Now the problem is the error that comes with the calculation. Because even identical solutions do not calculate to the exactly same value, I currently round the calculated value to a precision when storing in the hashset. However this does not seem to work well enough, and gives different number of solutions every time to the same problem. Sometimes the random numbers are bad and prune some completely different solutions. Sometimes the calculated value lies on the edge of rounding function and it outputs two(or more) identical solutions. Is there a better way to do this?
EDIT:
By "identical" I mean two or more solutions(f(w,x,y,z,...) and g(w,x,y,z,...)) that calculate to the same number whatever the original number(w,x,y,z...) is. For more examples, 4/3*1/2 and 1*4/3/2 and (1/2)/(3/4) are identical, but 4/3/1/2 and 4/(3*1)/2 are not because if you change 1 to some other number they will not produce the same result.
It will be easier if you "canonicalize" the expressions before comparing them. One way would be to sort when an operation is commutative, so 3+2 becomes 2+3 whereas 2+3 remains as it was. Of course you will need to establish an ordering for parenthesized groups as well, like 3+(2*1)...does that become (1*2)+3 or 3+(1*2)? What the ordering is doesn't necessarily matter, so long as it is a total ordering.
Generate all possibilities of your expressions. Then..
When you create expressions, put them in a collection of parsed trees (this would also eliminate your parenthesis). Then "push down" any division and subtraction into the leaf nodes so that all the non-leaf nodes have * and +. Apply a sorting of the branches (e.g. regular string sort) and then compare the trees to see if they are identical.
I like the idea of using doubles. The problem is in the rounding. Why not use a container SORTED by the value obtained with one random set of double inputs. When you find the place you would insert in that container, you can look at the immediately preceding and following items. Use a different set of random doubles to recompute each for the more robust comparison. Then you can have a reasonable cutoff for "close enough to be equal" without arbitrary rounding.
If a pair of expressions are close enough for equal in both the main set of random numbers and the second set, the expressions are safely "same" and the newer one discarded. If close enough for equal in the main set but not the new set, you have a rare problem, that probably requires rekeying the entire container with a different random number set. If not close enough in either, then they are different.

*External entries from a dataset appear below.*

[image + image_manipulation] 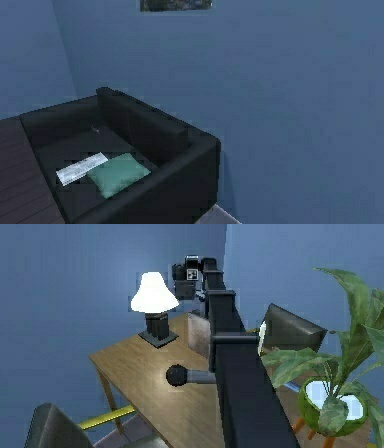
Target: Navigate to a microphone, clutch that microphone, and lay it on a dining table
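Arm side view: microphone [180, 375] on table [125, 361]

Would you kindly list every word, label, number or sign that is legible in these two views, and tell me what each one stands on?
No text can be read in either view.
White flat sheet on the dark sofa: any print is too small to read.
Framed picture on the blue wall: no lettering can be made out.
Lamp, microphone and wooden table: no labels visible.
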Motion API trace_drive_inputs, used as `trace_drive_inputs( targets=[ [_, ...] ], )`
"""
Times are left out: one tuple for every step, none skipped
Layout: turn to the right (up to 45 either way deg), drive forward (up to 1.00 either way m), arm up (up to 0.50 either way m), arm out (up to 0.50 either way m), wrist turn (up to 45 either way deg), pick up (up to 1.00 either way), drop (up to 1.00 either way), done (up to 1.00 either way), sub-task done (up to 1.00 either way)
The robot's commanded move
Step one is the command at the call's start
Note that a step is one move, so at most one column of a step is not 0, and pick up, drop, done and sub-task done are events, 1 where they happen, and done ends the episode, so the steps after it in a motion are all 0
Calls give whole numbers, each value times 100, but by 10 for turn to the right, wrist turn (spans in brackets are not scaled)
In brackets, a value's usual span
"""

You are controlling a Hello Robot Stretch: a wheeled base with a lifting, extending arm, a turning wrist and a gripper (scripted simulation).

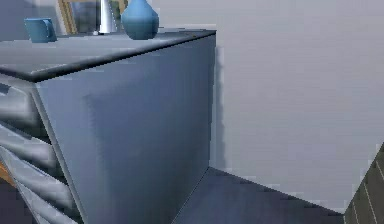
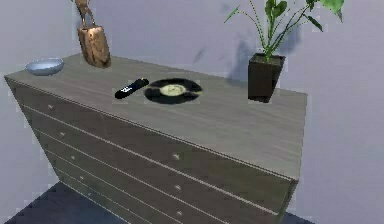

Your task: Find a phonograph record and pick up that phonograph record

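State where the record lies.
In the arm side view, the record lies on the dresser top, between a dark remote at its left and a potted plant.

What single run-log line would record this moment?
target: phonograph record | place: flat on dresser top, between remote and potted plant | pick-up: not yet done
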Motion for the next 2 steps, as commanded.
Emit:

For the larger n suggested by one of your recent comments, I think you would need the better performance that should be possible from a canonical by construction method (or maybe "almost" canonical by construction) rather than a primarily comparison based approach.
You don't want to construct an incredibly large number of expressions, then canonicalize and compare.
Define a doubly recursive function can(...) that takes as input:
A reference to a canonical expression tree.
A reference to one subexpression of that tree.
A count N of inputs to be injected.
A set of flags for prohibiting some injections.
A leaf function to call.
If N is zero, can just calls the leaf function. If N is nonzero, can patches the subtree in every possible way that produces a canonical tree with N injected variables, and calls the leaf function for each and restores the tree, undoing each part of the patch as it is done with it, so we never need massive copying.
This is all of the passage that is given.